What to work on
Copy exactly, please, the lines of the data from its start through the line containing "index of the".

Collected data

==*==

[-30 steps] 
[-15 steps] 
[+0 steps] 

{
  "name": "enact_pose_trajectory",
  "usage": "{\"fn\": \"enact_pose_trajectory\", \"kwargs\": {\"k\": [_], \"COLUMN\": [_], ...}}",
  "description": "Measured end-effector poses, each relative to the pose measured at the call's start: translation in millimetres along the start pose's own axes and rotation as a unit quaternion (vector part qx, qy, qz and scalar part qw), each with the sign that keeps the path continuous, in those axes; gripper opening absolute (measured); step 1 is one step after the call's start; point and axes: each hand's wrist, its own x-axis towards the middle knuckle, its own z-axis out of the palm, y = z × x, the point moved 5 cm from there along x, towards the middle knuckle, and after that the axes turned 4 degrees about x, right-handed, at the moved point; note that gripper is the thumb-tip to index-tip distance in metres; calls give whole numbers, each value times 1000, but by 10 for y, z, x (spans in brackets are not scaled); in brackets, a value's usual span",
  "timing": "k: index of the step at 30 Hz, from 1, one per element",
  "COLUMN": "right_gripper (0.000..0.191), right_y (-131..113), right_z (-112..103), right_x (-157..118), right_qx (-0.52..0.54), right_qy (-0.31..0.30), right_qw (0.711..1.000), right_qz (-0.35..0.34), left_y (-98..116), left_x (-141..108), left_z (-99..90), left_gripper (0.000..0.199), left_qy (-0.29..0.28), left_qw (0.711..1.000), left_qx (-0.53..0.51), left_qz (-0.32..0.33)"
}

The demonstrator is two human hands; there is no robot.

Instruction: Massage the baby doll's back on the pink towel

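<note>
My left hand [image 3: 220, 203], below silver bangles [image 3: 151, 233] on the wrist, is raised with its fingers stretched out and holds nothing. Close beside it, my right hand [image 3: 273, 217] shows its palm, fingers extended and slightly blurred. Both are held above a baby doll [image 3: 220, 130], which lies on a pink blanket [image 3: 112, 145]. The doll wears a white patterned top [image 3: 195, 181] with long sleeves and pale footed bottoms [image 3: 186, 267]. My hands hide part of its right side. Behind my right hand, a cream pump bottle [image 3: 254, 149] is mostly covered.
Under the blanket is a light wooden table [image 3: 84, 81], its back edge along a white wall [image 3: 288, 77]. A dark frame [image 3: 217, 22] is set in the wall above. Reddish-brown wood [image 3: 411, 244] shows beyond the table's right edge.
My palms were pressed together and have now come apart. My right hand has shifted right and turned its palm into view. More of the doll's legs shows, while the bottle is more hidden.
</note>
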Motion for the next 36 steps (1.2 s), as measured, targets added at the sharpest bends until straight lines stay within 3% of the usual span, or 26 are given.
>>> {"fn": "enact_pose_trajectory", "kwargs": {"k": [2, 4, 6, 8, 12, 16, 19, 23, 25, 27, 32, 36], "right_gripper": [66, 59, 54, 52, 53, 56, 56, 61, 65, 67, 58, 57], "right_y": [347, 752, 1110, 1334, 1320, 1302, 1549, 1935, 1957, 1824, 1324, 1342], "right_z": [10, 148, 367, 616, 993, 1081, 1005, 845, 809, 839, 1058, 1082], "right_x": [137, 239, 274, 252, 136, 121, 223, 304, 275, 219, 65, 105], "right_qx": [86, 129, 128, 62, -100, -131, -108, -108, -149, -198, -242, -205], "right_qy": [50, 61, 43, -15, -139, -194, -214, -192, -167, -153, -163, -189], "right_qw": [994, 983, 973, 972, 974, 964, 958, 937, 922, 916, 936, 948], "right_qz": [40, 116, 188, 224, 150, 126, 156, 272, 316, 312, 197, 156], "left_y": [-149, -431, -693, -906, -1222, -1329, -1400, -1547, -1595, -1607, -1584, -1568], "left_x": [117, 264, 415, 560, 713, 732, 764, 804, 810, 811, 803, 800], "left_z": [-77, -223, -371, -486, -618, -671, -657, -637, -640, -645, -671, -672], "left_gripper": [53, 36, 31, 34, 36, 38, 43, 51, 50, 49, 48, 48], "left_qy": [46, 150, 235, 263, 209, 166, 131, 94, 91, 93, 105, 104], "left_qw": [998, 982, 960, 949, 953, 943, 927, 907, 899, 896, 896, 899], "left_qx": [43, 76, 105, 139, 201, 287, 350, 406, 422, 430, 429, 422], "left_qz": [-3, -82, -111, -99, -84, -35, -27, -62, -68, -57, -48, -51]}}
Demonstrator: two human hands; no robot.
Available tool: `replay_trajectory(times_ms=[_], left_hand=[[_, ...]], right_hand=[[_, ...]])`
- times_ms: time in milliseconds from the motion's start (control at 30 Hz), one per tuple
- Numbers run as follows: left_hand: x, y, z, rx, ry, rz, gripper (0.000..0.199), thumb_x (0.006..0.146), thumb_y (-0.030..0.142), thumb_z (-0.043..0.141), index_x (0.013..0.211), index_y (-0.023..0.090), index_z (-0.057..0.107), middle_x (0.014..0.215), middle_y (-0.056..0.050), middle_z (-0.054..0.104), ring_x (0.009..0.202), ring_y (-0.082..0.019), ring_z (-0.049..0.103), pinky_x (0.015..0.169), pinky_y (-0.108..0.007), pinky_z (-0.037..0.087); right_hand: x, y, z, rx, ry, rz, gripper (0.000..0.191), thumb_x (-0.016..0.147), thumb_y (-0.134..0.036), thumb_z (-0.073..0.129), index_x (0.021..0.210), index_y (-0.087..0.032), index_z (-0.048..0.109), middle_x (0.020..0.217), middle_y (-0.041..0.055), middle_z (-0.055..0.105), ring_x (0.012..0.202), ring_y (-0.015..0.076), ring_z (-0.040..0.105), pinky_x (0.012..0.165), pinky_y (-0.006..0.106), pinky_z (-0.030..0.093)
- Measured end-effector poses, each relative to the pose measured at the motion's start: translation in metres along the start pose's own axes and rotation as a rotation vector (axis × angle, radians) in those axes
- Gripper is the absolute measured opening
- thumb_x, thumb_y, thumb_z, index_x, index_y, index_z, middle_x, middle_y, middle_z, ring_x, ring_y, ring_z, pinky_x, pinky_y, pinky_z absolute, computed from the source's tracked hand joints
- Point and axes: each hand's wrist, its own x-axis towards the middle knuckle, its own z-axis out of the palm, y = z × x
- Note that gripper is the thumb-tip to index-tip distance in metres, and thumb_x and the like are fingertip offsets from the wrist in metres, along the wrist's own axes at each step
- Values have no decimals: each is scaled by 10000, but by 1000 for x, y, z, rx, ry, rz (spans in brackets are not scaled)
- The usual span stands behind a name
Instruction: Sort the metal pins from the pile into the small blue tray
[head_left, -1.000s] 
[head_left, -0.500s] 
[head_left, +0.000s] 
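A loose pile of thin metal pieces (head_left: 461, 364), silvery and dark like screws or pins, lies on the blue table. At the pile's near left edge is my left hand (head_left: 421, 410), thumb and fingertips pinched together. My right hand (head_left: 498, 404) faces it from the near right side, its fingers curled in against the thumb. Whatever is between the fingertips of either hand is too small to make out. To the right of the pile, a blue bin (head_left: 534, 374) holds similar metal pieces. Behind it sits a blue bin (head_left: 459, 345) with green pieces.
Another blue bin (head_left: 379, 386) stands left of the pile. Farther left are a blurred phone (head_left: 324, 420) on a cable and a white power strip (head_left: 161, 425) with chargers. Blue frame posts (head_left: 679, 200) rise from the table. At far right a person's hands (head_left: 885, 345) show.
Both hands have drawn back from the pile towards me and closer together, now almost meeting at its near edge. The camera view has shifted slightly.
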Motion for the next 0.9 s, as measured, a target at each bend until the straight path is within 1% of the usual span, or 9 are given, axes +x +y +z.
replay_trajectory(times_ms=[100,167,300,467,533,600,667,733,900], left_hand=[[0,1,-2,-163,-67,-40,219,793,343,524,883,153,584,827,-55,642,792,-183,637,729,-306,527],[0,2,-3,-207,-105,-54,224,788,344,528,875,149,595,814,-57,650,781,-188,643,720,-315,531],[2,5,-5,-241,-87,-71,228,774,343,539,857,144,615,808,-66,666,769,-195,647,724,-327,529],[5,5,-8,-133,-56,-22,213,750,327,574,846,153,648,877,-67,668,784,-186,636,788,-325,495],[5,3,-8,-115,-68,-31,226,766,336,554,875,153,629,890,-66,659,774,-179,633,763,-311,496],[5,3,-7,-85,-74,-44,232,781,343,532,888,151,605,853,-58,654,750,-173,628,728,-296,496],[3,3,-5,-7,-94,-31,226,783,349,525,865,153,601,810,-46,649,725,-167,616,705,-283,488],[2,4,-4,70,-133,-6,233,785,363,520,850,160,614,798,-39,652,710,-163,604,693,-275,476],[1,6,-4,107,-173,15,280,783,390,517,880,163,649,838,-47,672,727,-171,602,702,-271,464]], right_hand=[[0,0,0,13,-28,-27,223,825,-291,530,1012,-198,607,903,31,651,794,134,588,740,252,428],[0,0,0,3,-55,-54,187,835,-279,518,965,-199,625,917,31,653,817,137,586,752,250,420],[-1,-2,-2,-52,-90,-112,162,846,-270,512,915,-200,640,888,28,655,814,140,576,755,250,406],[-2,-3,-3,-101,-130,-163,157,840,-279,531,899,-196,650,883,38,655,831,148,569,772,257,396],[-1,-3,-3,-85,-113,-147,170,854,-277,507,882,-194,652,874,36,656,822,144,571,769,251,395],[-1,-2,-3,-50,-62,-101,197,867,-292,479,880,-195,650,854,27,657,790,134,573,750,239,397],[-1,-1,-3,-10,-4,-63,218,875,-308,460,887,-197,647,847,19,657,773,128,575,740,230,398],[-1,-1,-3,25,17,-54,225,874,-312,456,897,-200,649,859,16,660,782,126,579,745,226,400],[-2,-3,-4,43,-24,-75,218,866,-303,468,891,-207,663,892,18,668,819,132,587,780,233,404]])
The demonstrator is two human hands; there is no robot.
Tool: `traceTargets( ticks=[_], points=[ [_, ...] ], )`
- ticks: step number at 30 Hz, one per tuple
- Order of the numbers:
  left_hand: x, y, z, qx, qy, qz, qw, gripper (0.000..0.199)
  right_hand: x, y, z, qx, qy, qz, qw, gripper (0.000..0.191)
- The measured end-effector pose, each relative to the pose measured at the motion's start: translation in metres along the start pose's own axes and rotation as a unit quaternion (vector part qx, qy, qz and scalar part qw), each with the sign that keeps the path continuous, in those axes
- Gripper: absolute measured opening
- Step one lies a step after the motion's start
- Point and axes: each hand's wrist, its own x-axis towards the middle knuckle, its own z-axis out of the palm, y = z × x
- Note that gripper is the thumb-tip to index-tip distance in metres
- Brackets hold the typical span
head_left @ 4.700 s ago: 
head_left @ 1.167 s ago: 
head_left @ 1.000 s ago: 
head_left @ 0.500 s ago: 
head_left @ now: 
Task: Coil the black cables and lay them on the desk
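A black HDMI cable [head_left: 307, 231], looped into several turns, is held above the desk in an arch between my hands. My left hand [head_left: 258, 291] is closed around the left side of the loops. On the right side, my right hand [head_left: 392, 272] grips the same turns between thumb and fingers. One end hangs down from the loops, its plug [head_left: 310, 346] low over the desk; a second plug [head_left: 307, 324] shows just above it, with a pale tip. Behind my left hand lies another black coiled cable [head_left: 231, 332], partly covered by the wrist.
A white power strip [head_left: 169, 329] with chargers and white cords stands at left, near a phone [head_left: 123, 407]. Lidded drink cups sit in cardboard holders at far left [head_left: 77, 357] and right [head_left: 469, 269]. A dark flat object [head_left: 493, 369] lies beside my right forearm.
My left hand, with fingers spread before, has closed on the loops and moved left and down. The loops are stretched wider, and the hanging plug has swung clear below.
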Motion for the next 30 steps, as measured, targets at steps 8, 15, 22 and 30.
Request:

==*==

Answer
[-30 steps] 
[-15 steps] 
[+0 steps] 

{
  "name": "enact_pose_trajectory",
  "usage": "{\"fn\": \"enact_pose_trajectory\", \"kwargs\": {\"k\": [_], \"COLUMN\": [_], ...}}",
  "description": "Measured end-effector poses, each relative to the pose measured at the call's start: translation in millimetres along the start pose's own axes and rotation as a unit quaternion (vector part qx, qy, qz and scalar part qw), each with the sign that keeps the path continuous, in those axes; gripper opening absolute (measured); step 1 is one step after the call's start; point and axes: each hand's wrist, its own x-axis towards the middle knuckle, its own z-axis out of the palm, y = z × x, the point moved 5 cm from there along x, towards the middle knuckle, and after that the axes turned 4 degrees about x, right-handed, at the moved point; note that gripper is the thumb-tip to index-tip distance in metres; calls give whole numbers, each value times 1000, but by 10 for y, z, x (spans in brackets are not scaled); in brackets, a value's usual span",
  "timing": "k: index of the step at 30 Hz, from 1, one per element",

That is the complete output for this exercise.